--- Input data Enclosed Below ---

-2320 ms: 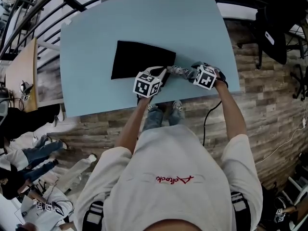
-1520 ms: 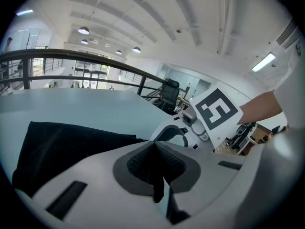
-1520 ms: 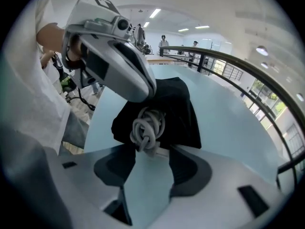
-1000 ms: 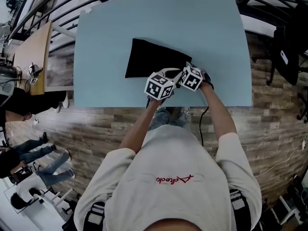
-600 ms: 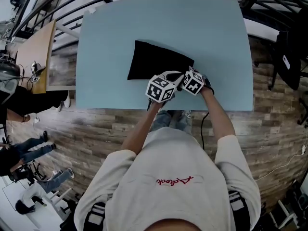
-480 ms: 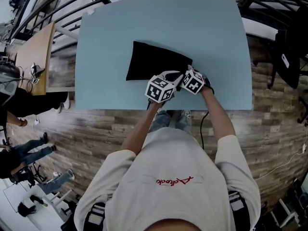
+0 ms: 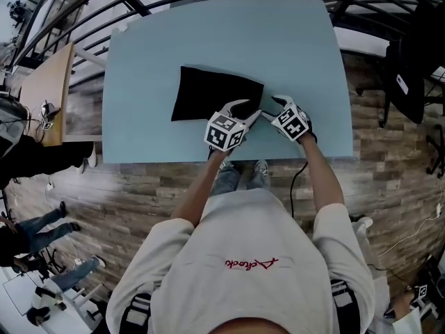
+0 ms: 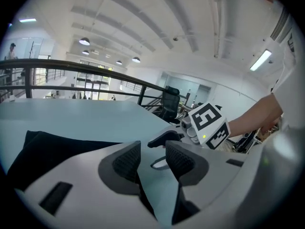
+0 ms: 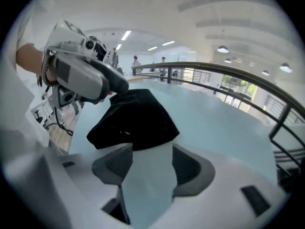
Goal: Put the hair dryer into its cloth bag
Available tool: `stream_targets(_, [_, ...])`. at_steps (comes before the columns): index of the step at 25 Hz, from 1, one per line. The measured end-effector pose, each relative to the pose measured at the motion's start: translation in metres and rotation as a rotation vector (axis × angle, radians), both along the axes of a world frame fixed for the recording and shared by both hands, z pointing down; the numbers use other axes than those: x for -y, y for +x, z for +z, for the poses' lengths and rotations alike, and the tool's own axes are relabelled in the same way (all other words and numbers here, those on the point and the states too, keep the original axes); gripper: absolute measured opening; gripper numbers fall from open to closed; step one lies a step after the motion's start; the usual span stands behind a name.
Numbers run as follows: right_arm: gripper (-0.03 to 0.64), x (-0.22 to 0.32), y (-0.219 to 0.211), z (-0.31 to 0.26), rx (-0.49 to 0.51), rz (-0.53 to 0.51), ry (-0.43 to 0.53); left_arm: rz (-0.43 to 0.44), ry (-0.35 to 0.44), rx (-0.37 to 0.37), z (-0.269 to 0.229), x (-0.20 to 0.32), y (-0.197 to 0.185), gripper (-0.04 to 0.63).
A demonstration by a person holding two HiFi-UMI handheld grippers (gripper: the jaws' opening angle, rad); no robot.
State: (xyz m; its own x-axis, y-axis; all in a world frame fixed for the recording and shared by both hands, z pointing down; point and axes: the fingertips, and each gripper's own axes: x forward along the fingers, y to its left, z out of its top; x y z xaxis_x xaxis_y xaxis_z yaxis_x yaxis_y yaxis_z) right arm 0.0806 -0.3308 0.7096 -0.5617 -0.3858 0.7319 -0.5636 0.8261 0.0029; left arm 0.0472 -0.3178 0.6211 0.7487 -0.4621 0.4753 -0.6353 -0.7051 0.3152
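Cloth bag (image 7: 215, 96) lies just beyond left claw (image 7: 245, 110) and right claw (image 7: 272, 108), both just opened wider, nothing between their jaws.

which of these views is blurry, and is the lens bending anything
Head view: sharp, but the wide lens bows the edges of the table, and the black cloth bag is a flat dark patch. Left gripper view: strong fisheye, dark corners, ceiling lamps glaring. Right gripper view: the softest, the bag's edges smeared.
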Motion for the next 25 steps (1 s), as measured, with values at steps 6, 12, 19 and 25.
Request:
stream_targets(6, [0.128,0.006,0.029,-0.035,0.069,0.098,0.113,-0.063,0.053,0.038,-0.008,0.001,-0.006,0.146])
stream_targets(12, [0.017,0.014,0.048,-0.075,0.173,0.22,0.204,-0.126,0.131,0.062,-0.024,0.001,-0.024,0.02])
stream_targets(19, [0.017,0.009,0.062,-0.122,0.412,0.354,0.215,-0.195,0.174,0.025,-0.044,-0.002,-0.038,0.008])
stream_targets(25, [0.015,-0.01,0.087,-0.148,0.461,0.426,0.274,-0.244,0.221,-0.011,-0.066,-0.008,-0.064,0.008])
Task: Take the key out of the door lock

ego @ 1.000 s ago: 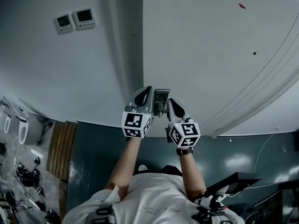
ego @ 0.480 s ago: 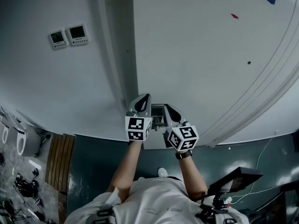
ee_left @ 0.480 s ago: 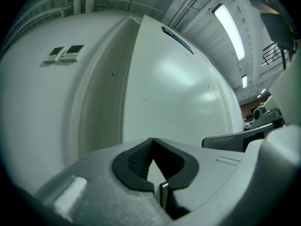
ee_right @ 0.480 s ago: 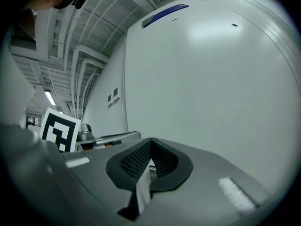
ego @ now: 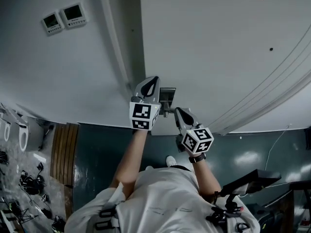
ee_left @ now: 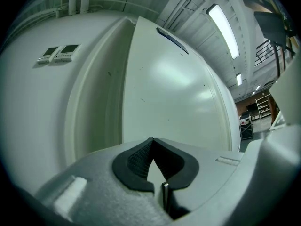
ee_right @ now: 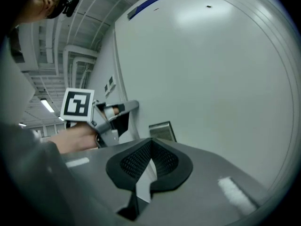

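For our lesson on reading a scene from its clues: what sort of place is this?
Probably the inside of a workshop or lab building. The clues are a large white door, two wall control panels beside it, and strip lights under an exposed ceiling.

The jaws of the left gripper (ee_left: 151,140) are pressed together. A big white door (ee_left: 174,93) is in front. 2 small boxes (ee_left: 59,53) sit on the wall (ee_left: 37,102) to its left.
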`<move>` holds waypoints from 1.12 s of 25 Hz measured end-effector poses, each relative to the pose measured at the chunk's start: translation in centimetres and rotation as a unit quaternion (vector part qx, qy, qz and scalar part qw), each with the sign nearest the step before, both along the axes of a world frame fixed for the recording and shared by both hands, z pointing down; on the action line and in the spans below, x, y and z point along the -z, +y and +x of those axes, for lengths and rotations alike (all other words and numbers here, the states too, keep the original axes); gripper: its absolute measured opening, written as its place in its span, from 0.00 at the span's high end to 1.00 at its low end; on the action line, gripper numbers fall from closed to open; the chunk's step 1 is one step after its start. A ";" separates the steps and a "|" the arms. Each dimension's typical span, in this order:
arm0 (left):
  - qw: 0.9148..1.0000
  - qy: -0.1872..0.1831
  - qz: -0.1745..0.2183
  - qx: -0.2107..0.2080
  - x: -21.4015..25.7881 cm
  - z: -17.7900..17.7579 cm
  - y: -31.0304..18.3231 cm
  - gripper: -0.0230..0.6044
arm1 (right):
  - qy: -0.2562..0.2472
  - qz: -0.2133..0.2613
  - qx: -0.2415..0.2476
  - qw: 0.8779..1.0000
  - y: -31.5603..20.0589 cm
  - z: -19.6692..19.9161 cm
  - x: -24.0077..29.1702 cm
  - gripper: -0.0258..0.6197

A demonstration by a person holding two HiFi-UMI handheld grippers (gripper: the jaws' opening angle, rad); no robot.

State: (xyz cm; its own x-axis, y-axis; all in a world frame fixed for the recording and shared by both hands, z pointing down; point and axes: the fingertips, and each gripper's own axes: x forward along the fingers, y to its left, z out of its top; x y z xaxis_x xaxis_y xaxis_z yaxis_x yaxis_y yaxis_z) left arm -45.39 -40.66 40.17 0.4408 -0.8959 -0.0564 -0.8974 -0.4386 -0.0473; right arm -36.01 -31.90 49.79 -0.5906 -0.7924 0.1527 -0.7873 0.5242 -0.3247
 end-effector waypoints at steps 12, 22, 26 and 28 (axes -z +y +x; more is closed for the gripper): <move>1.000 -0.010 -0.003 0.005 -0.3 -0.2 -0.6 0.97 | -0.012 -0.166 0.041 0.985 1.1 -1.0 -13.8 0.96; 1.000 0.010 -0.008 0.002 -0.1 -0.1 -0.6 0.96 | -0.130 -0.217 0.048 0.966 -2.4 -1.4 -18.1 0.64; 1.000 0.009 -0.007 0.004 -0.1 -0.1 -0.5 0.96 | -0.206 -0.248 0.052 0.945 -4.1 -1.9 -18.8 0.65; 1.000 0.014 -0.009 0.001 -0.1 -0.1 -0.5 0.96 | -0.251 -0.266 0.057 0.929 -4.7 -2.2 -19.1 0.68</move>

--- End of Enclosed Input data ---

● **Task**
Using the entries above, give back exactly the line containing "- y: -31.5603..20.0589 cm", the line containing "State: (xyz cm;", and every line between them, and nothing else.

● **Solution**
  - y: -31.5603..20.0589 cm
  - z: -19.6692..19.9161 cm
  - x: -24.0077..29.1702 cm
  - gripper: -0.0258..0.6197

A demonstration by a person holding two HiFi-UMI handheld grippers (gripper: the jaws' opening angle, rad); no robot.

State: (xyz cm; its own x-axis, y-axis; all in a world frame fixed for the recording and shared by both hands, z pointing down; point and axes: the fingertips, and each gripper's own axes: x forward along the fingers, y to its left, z out of its top; x y z xaxis_x xaxis_y xaxis_z yaxis_x yaxis_y yaxis_z) left arm -45.39 -40.66 40.17 0.4408 -0.8959 -0.0564 -0.8974 -0.4386 -0.0473; right arm -36.01 -31.90 49.79 -0.5906 -0.7924 0.1527 -0.7873 0.5242 -0.3247

The answer is complete, and the exercise is done.